Below is a small selection of Lutyens’ adventurous music, to have a taste of her work before deciding to binge.
Born on the 50th anniversary of Wolfgang Amadeus Mozart’s birth , Juan Crisóstomo Arriaga y Balzola (1806-1826) was actually known as the “Spanish Mozart” for early displays of his prodigious musical talents. But his reputation fell into decline after his premature death, just ten days before he would have turned 20 years old. Yet despite his short life and small output, Arriaga left enough of an impression that his cause was taken up in the late 19th century and his music has had periodic revivals ever since. Part of the attraction of Arriaga’s tragically short life and career involves speculation over what he might have accomplished, had he the time to mature. Certainly, we know less of Arriaga’s potential directions than of Mozart’s, who achieved total mastery over his art, whereas Arriaga had just emerged from the Paris Conservatoire and was still developing his style.
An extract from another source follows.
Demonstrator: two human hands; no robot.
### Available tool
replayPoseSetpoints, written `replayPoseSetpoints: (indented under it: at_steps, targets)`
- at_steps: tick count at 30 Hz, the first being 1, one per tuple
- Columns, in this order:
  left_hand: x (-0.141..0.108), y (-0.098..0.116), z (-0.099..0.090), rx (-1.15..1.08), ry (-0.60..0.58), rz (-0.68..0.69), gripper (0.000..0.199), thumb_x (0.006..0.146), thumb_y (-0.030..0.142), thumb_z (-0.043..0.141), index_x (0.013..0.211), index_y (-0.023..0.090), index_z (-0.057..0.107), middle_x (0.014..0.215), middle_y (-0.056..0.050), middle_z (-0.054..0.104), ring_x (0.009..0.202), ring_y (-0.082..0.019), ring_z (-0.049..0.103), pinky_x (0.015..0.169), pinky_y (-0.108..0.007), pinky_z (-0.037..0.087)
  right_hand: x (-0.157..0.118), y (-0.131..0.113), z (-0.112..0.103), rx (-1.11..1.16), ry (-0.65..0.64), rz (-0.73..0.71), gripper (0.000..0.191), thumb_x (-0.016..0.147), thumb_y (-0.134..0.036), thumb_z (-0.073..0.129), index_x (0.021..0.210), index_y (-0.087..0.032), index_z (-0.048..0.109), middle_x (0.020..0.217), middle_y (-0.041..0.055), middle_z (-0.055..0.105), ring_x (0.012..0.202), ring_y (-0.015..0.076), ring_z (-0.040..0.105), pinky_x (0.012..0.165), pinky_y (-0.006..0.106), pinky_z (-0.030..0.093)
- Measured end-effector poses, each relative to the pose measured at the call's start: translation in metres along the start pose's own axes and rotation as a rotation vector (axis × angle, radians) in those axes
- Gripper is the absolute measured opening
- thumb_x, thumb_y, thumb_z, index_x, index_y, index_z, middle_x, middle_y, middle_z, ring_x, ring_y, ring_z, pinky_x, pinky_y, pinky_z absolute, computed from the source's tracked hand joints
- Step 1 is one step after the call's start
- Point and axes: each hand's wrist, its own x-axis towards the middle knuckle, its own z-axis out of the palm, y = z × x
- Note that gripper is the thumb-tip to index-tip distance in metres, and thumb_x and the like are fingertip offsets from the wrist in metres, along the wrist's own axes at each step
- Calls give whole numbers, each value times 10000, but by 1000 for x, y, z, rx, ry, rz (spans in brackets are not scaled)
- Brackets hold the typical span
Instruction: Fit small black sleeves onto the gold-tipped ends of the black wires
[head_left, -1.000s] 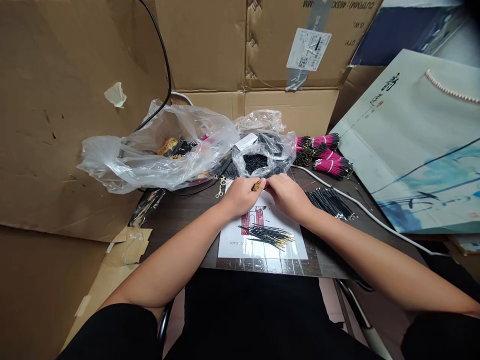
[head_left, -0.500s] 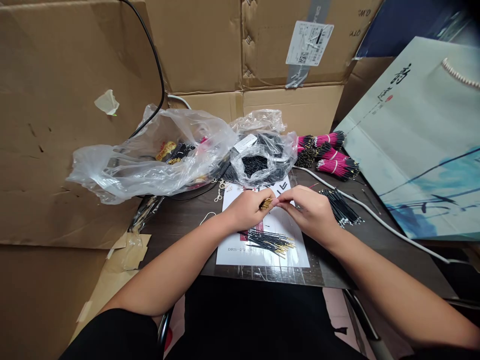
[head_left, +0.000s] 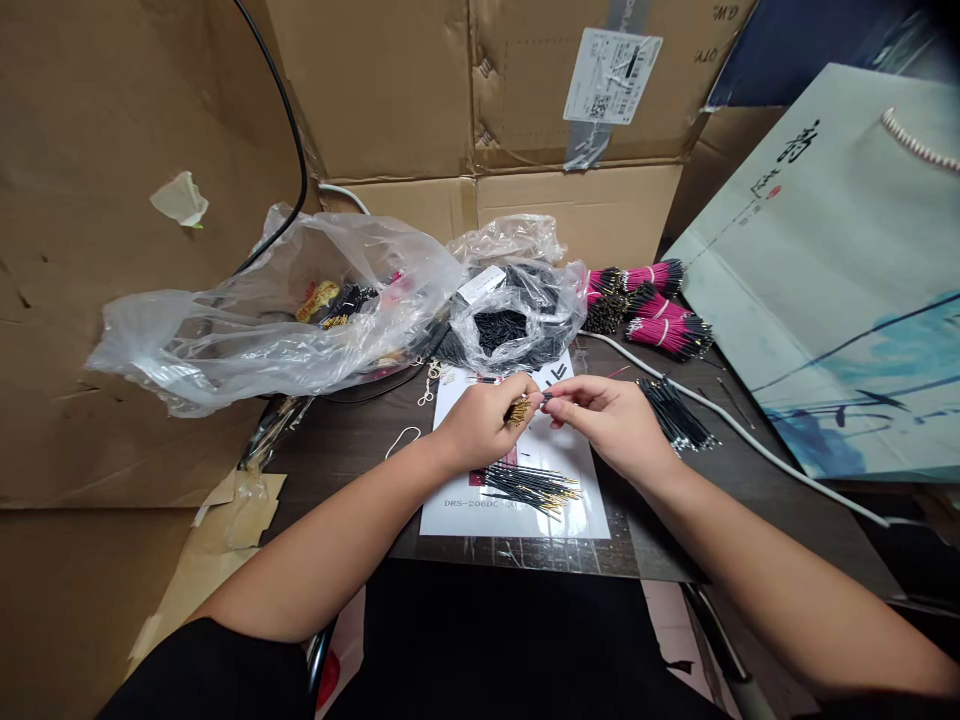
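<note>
My left hand is closed around a bundle of thin wires, whose gold metal ends stick out of the fist. Close beside it, my right hand pinches a small black piece between thumb and fingertips, right against the left thumb; whether a wire end is inside it I cannot tell. Below both hands, a loose row of black wires with gold tips lies on a printed white sheet. Behind them stands an opened clear bag of small black pieces.
Pink-and-black wire bundles lie at the back right, near more black wires. A white cable crosses the table's right side. A large clear plastic bag lies left. Cardboard and a pale paper bag wall the table.
The right fingers have opened slightly from the left thumb, and the small black piece now shows between them. The whole view has shifted a little.
</note>
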Motion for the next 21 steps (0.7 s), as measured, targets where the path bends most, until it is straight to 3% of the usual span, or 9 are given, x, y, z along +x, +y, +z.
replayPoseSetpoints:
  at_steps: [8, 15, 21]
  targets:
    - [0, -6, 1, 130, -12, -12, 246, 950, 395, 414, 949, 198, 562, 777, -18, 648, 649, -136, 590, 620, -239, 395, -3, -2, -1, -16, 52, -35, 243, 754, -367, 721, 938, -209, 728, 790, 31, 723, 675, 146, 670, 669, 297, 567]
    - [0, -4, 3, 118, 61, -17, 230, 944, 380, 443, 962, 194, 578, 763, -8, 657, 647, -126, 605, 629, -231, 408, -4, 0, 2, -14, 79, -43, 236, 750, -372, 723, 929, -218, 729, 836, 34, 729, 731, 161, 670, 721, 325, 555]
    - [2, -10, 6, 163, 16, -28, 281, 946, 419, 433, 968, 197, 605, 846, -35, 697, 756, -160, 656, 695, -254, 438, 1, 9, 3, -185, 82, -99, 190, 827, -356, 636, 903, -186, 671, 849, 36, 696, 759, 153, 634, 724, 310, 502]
In any event, his elegant music holds attractions sufficient to please casual listeners and rigorous critics alike; and though his music strongly resembles the styles of Mozart, Franz Joseph Haydn and Ludwig van Beethoven, and at times even anticipates Franz Schubert, there is a unique and youthful voice in Arriaga’s works that has considerable power to charm and move.
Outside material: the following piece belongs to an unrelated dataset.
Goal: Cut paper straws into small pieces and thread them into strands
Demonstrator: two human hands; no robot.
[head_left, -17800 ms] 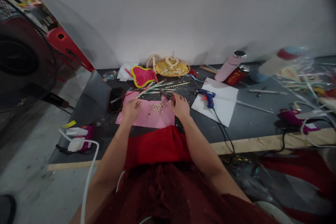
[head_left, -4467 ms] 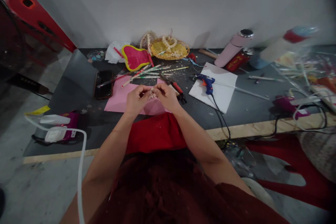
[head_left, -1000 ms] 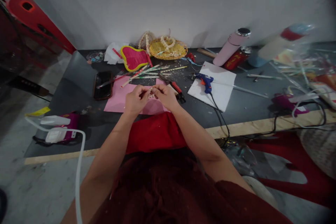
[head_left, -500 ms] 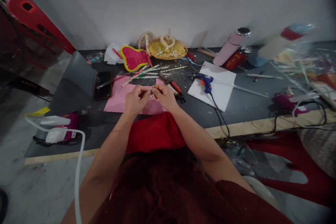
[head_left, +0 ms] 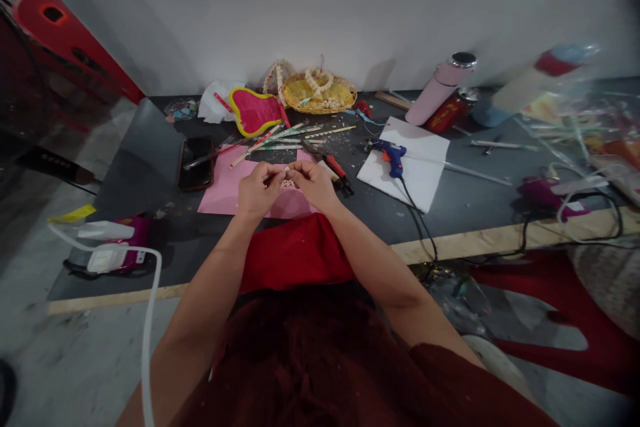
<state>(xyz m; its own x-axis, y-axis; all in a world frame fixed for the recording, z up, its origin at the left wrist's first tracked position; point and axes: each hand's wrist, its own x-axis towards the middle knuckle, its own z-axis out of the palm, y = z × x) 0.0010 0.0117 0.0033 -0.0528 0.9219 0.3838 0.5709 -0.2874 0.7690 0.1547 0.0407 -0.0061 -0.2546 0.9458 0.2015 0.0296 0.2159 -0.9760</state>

One of the members of the famed Les Six,Georges Auric (1899-1983) never achieved a reputation equal to those of his compatriots and fellow composers Francis Poulenc,Darius Milhaud, or Arthur Honegger, yet he always seemed to be lumped with Louis Durey and Germaine Tailleferre, less fortunate colleagues who are usually overlooked and almost completely forgotten but for a few works. Yet Auric’s standing has improved steadily over the years, thanks to growing attention to his film music. The composer of lavish scores for such films as La Belle et le bête (1946), The Lavender Hill Mob (1951), Moulin Rouge (1952), and The Innocents (1961), Auric has at last come into his own through some highly regarded all-digital recordings that restore his music to better sound and wider distribution than ever before.
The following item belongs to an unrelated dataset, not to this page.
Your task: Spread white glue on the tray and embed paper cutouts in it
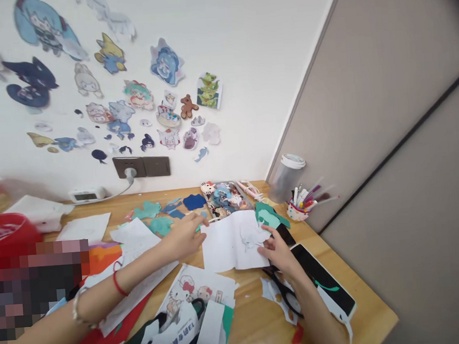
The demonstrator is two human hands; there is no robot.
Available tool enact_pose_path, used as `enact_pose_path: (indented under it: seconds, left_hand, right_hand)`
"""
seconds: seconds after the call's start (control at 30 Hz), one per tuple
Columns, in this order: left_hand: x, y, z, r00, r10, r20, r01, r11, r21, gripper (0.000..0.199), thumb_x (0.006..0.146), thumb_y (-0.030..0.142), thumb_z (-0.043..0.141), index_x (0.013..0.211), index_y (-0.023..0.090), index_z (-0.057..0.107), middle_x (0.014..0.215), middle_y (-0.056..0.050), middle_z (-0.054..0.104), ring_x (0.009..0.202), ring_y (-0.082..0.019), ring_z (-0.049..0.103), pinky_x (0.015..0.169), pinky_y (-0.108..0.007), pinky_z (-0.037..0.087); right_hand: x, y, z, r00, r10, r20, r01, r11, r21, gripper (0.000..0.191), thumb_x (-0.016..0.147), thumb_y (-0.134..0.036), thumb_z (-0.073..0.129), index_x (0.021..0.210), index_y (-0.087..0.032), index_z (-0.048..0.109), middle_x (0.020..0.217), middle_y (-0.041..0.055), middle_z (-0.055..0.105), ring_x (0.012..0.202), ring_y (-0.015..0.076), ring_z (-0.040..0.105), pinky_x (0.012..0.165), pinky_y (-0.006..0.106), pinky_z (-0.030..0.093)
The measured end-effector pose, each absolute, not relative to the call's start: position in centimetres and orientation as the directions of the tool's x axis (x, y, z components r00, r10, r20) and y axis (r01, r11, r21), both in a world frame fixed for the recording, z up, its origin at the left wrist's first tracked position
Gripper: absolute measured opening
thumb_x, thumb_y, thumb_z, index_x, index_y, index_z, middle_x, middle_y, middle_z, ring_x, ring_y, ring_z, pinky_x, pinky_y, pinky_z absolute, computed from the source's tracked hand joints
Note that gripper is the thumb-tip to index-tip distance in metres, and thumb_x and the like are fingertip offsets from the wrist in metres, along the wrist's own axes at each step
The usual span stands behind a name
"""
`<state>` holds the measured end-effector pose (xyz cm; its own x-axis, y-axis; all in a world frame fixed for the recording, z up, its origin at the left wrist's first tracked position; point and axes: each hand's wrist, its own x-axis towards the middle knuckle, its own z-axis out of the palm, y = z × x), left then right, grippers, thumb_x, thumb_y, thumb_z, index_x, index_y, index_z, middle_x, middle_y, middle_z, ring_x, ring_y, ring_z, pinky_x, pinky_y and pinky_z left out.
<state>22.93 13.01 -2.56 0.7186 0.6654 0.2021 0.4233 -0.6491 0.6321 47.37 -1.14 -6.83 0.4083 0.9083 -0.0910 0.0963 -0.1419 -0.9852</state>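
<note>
A creased sheet of white paper (219,248) is spread above the desk, with a thin pale cut-out (252,237) lying on its right half. My right hand (277,250) grips the sheet's right edge between thumb and fingers. At the upper left corner of the sheet is my left hand (186,233), fingers stretched out and apart. A small green scrap shows by its fingertips. Below the sheet lies a page with cartoon cat drawings (198,289). Black-handled scissors (289,296) lie partly under my right forearm.
Teal and blue paper scraps (160,225) lie behind my left hand. A case of cut-out pictures (228,197) sits at the back. To the right stand a pen cup (297,210), a clear tumbler (287,178) and a dark-screened tablet (325,278). A red container (11,234) is at left.
</note>
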Motion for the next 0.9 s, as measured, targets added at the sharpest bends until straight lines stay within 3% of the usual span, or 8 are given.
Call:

Though next to nothing is known of the life of Martin Codax (fl. early 13th century), we have six attributed Portuguese-Galician poems set to music, and a seventh whose music is missing, in a collection called Cantigas de Amigo. (The parchment manuscript was accidentally discovered by the antiquarian bookseller Pedro Vindel in Madrid, lining a copy of a book by Cicero.) Of course, this is scant material from which to deduce any facts of a life, but that doesn’t stop the speculation. Because the songs of the Cantigas de Amigo are about love, it may be reasonable to assume that Codax (also known as Martim Codaz) was a composer at a Medieval court, possibly that of Ferdinand III, the Spanish king of Castille and León. Codax may also have been a Galician troubador.
In any event, the music speaks for itself, and the suave performances by Ensemble Alcatraz are among the most sensitive and attuned to the period. So for this diminutive body of work, this is Binge Listening at its finest and most selective.